• Exercise directions: Copy each line of the data exactly. Leave nothing out.

• Source material:
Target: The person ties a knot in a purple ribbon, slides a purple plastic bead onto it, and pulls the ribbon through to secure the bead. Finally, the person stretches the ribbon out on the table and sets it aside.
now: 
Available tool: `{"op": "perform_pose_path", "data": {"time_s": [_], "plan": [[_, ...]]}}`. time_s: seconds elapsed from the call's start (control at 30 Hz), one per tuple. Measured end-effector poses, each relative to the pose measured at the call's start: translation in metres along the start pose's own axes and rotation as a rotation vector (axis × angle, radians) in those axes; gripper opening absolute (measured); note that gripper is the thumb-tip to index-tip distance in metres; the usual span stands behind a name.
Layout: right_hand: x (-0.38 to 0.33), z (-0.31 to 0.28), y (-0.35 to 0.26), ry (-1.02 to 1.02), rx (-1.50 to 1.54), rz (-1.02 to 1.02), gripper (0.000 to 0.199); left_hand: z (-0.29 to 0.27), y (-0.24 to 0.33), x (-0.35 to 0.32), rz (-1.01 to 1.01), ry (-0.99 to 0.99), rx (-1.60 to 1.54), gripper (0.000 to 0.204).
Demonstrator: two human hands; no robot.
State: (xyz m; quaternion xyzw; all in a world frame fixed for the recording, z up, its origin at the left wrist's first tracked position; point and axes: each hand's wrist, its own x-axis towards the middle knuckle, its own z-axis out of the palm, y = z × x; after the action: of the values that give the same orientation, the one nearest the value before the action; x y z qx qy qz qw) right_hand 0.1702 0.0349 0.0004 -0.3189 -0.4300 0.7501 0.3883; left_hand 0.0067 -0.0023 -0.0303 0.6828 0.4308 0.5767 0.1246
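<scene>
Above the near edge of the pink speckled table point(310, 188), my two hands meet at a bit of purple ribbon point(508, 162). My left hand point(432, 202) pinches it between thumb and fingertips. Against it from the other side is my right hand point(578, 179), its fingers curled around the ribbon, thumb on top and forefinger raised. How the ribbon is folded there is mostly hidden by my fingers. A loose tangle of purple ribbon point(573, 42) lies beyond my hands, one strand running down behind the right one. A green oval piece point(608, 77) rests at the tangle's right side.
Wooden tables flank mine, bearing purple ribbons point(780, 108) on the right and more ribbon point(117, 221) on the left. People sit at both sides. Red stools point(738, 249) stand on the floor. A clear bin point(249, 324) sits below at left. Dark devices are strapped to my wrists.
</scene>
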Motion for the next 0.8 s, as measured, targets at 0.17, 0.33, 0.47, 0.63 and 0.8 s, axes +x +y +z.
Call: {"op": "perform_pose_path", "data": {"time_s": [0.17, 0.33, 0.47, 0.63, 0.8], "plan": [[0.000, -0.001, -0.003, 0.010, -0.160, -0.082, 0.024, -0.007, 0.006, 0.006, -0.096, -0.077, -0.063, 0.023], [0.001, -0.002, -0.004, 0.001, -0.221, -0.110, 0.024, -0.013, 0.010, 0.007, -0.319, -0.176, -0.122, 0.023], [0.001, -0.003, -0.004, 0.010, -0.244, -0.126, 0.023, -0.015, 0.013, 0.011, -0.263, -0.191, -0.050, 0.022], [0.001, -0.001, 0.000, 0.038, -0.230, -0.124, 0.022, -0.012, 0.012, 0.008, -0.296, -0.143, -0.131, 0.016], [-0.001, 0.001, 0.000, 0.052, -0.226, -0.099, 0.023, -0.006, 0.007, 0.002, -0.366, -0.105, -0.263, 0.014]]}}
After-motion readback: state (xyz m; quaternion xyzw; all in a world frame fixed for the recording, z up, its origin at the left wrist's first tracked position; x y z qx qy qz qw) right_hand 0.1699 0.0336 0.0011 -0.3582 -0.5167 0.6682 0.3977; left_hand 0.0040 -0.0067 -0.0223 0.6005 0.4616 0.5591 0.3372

• Exercise output:
Target: The person ties a knot in a purple ribbon, slides a purple plastic bead onto it, and pulls the ribbon through to secure the bead. Finally, the person stretches the ribbon out on the table and sets it aside.
now: 
Available tool: `{"op": "perform_pose_path", "data": {"time_s": [_], "plan": [[_, ...]]}}`. time_s: seconds elapsed from the call's start (control at 30 Hz), one per tuple. Measured end-effector poses, each relative to the pose measured at the call's start: translation in metres along the start pose's own axes and rotation as a rotation vector (axis × angle, radians) in those axes; gripper opening absolute (measured); note that gripper is the thumb-tip to index-tip distance in metres; the usual span stands behind a name.
Layout: right_hand: x (-0.38 to 0.33), z (-0.31 to 0.28), y (-0.35 to 0.26), ry (-1.02 to 1.02), rx (-1.50 to 1.54), rz (-1.02 to 1.02), gripper (0.000 to 0.199); left_hand: z (-0.29 to 0.27), y (-0.24 to 0.33), x (-0.35 to 0.32), rz (-1.01 to 1.01), ry (-0.99 to 0.99), rx (-1.60 to 1.54), gripper (0.000 to 0.204).
Demonstrator: two human hands; no robot.
State: (xyz m; quaternion xyzw; all in a world frame fixed for the recording, z up, its origin at the left wrist's first tracked position; point and axes: each hand's wrist, its own x-axis towards the middle knuckle, its own z-axis out of the palm, y = z × x; after the action: of the values that give the same orientation, the one nearest the value before the action; x y z qx qy qz qw) right_hand 0.1702 0.0349 0.0004 -0.3189 -0.4300 0.7501 0.3883; left_hand 0.0067 -0.0023 -0.0303 0.6828 0.4308 0.5767 0.1246
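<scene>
Above the near edge of the pink speckled table point(310, 188), my two hands meet at a bit of purple ribbon point(508, 162). My left hand point(432, 202) pinches it between thumb and fingertips. Against it from the other side is my right hand point(578, 179), its fingers curled around the ribbon, thumb on top and forefinger raised. How the ribbon is folded there is mostly hidden by my fingers. A loose tangle of purple ribbon point(573, 42) lies beyond my hands, one strand running down behind the right one. A green oval piece point(608, 77) rests at the tangle's right side.
Wooden tables flank mine, bearing purple ribbons point(780, 108) on the right and more ribbon point(117, 221) on the left. People sit at both sides. Red stools point(738, 249) stand on the floor. A clear bin point(249, 324) sits below at left. Dark devices are strapped to my wrists.
</scene>
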Motion for the next 0.8 s, as measured, targets at 0.17, 0.33, 0.47, 0.63 and 0.8 s, axes +x +y +z.
Call: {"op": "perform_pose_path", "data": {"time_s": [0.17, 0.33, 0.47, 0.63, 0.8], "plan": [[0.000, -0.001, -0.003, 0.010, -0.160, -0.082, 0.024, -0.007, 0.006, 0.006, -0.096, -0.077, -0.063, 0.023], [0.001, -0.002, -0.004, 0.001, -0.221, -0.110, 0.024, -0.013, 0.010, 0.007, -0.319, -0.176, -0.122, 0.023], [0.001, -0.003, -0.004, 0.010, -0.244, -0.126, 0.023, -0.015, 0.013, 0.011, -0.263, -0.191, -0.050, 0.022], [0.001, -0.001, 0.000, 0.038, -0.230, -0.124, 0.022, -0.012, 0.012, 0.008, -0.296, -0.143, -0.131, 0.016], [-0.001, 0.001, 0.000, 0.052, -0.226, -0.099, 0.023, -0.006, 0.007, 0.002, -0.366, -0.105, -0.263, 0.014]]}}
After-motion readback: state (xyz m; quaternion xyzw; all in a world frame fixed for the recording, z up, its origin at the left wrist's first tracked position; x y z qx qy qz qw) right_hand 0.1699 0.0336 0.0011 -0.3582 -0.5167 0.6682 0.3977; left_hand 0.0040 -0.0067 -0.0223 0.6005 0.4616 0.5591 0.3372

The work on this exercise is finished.